Solar power often delivers when electricity is most needed, such as hot summer days when air conditioning is blasting. Storage of off-peak solar for peak use would add to solar energy’s value. One approach is concentrating solar thermal with molten salt storage. For PV, utilities are piloting a variety of promising grid storage, some as large as 150MW using compressed air, advanced batteries, and even flywheels. In the next decade, major storage could come from electric vehicle to grid.

Cleantech Meets Heavy Steel

I had a fascinating presentation today from John Robertson, managing director of BiFab, one of the first movers in offshore wind platform fabrications.  They just rolled off doing a 31 unit, 14 month project for Vattenfall’s 150 MW Ormonde project (which still counts as large in the offshore wind business), and built the original Beatrice prototype jackets.  They also sold 15% of the company to offshore wind developer SSE, essentially a vertical integration highlighting just how fragile the supply chain actually is.

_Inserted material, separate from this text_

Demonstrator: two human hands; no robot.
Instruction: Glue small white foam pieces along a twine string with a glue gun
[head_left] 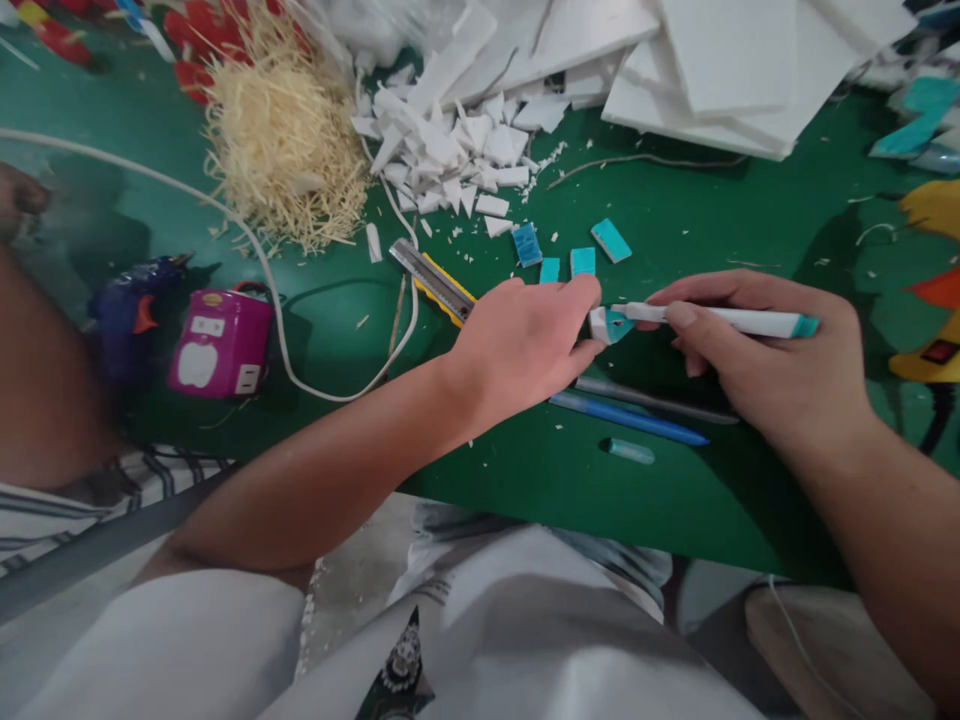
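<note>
Between the fingertips of my left hand [529, 330] is a small foam piece [611, 325], white at one side and partly coloured teal. My right hand [780, 350] grips a white marker [739, 320] with a teal end, its tip touching the foam. Several teal-coloured foam pieces [583, 263] lie just beyond my left hand. Beside that hand rests a yellow box cutter [442, 287], its end partly hidden. Below my hands are a blue pen [637, 417], a dark pen [660, 400] and a loose teal marker cap [630, 451].
White foam scraps [457, 145] and foam sheets [727, 60] are heaped at the back, beside pale wood shavings [289, 140]. A white cable [277, 300] loops past a magenta adapter [223, 342] and a blue glue gun [127, 310]. Another person's arm [45, 370] is at left; yellow tools [934, 290] lie right.
</note>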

There are three types of offshore mounting systems for wind 1) monopile (think big cylinder), 2) jacket, or 3) floating (of which the only prototyped system, though not yet at full scale,  is a spar (floating upright hollow cylinder).  Essentially those are in order of depth capability, with the 50-200 foot range the province of jackets, shallower water for monopiles, and at the 150 foot+ range a floating system is needed.

And right now we’re in the offshore wind’s infancy, still building one-offs.  At scale, this has to change. The wind turbine industry is already able to product final turbine assemblies within days to weeks. The rest of the supply chain for offshore is going to have to match that if the industry is to deliver the scale in the pipeline.

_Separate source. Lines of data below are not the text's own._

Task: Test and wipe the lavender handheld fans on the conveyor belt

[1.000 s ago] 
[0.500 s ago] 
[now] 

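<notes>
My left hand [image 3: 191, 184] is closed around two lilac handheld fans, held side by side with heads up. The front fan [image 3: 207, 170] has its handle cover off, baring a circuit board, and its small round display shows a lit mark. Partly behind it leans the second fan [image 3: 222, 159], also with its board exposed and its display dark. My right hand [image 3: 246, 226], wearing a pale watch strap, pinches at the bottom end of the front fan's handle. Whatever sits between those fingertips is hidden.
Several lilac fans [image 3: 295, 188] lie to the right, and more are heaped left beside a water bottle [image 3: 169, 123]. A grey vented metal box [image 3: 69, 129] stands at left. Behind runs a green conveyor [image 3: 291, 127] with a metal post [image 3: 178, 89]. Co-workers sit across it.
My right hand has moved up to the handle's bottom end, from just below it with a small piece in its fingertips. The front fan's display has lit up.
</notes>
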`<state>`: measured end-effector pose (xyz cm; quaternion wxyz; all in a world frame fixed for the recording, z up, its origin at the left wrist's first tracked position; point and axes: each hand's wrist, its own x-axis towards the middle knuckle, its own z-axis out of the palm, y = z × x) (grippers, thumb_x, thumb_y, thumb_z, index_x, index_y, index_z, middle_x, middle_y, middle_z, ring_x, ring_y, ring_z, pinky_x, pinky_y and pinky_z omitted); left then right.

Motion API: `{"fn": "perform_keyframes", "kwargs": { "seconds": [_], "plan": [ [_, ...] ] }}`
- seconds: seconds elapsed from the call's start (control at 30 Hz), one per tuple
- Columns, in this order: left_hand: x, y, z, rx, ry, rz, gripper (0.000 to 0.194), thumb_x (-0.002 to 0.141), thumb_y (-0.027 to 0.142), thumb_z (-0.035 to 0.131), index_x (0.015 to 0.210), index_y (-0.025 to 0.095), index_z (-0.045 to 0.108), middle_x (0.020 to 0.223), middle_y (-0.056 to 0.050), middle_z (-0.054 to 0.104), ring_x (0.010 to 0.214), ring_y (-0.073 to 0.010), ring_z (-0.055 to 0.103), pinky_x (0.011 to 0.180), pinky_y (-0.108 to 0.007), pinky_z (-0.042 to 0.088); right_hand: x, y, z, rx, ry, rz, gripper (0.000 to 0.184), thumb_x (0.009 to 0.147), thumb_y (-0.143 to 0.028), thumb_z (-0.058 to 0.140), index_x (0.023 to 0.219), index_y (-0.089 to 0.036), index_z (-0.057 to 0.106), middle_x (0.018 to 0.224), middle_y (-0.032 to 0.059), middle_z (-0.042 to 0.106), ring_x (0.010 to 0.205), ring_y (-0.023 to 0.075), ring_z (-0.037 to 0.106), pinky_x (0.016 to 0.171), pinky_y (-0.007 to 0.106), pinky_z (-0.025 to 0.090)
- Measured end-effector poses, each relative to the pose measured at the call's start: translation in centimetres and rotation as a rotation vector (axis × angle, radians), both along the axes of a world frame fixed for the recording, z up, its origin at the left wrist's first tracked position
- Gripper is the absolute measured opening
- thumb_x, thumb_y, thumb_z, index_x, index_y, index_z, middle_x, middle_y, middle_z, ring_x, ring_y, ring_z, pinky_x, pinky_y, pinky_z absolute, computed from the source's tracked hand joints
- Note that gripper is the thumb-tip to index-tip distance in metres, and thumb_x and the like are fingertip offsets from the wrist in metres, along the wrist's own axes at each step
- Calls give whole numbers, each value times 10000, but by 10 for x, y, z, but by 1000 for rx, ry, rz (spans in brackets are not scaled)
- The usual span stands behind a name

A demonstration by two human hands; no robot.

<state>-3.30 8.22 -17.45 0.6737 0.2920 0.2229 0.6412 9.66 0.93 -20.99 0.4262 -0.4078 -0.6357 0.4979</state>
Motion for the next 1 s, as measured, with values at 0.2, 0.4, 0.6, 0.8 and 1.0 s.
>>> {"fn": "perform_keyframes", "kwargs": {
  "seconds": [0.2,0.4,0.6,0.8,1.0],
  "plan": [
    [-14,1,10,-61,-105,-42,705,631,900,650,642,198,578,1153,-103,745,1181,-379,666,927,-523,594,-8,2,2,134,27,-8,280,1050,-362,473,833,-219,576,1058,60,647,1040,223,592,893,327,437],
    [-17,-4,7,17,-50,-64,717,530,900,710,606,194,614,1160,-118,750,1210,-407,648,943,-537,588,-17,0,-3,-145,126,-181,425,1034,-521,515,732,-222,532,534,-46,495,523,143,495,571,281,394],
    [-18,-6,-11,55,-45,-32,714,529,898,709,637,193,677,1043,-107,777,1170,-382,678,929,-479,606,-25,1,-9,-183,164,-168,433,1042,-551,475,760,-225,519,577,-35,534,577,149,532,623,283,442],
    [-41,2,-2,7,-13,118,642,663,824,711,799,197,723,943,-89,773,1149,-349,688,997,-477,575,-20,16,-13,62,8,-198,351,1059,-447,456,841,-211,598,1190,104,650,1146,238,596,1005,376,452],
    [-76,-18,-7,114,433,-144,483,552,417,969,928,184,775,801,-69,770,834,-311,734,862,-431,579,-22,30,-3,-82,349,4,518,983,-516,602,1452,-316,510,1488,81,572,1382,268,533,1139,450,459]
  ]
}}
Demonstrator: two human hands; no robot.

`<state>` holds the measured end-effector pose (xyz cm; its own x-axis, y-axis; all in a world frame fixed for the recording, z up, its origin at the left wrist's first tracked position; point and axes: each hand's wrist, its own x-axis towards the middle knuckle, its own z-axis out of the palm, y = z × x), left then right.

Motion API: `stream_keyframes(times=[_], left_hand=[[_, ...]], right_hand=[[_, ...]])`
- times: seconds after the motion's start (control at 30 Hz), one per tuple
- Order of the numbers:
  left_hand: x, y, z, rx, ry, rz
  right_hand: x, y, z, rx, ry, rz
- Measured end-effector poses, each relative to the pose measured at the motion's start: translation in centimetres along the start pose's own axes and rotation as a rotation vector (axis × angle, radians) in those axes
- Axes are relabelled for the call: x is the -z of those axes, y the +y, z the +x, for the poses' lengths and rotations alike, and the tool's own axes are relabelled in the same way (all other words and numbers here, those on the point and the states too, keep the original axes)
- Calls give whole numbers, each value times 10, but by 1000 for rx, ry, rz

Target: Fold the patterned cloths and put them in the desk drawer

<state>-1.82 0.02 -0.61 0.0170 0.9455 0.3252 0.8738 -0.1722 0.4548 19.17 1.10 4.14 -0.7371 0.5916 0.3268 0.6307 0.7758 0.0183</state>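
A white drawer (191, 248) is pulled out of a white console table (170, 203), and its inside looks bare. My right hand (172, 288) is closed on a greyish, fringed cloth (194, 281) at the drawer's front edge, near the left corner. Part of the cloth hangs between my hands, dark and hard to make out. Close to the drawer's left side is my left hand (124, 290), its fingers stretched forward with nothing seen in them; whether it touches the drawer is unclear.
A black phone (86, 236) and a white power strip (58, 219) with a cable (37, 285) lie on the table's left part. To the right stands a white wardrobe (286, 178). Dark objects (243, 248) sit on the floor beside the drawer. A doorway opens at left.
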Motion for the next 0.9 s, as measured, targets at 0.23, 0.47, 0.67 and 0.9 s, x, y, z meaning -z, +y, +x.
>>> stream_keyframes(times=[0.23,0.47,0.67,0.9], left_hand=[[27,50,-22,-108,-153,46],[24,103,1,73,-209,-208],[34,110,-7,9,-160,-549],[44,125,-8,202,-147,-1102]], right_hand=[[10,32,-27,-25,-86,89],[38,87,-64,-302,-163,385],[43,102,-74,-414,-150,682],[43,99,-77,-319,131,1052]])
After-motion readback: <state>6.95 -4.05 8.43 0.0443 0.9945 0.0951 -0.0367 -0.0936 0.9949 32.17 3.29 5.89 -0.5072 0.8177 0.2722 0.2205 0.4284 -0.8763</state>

BiFab for example, builds jacket type mounting systems (basically four legged lattice tower) in Scotland for the offshore wind market in the North Sea.  Which sounds like a totally boring exercise.  Until you realize the following facts:

  • The offshore wind development pipeline in the UK is measured in multi-gigawatts, equaling 1,000+ plus platforms over the next 10 years.  Forget transmission constraints.  Just getting that much steel in the water fast enough at a low enough cost is an almost ungodly constraint.
  • The platforms are smaller, lighter, and have to cost much, much less, and be installed in a fraction of the time that the oil & gas industry has traditionally done.
  • Basically the fabrication shop has to learn to cookie cutter a product, not fabricate a series of one-off. Think order of magnitude three per week from a facility.  Nobody in the marine industry has done that since the Liberty Ships in World War II.  Nobody.  This is closer to manufacturing transformers or aircraft than it is shipbuilding or offshore construction except the end result has to in 50-150 feet of salt water.

I mean, when was the last time you heard a fabricator talking about manufacturing process technology, scale up and licensing designs.  They assemble steel.  Yet in offshore wind, that isn’t going to work.  Heavy steel has to meet cleantech for heavy steel to find new markets, and cleantech to reach scale.  It will be an interesting experience.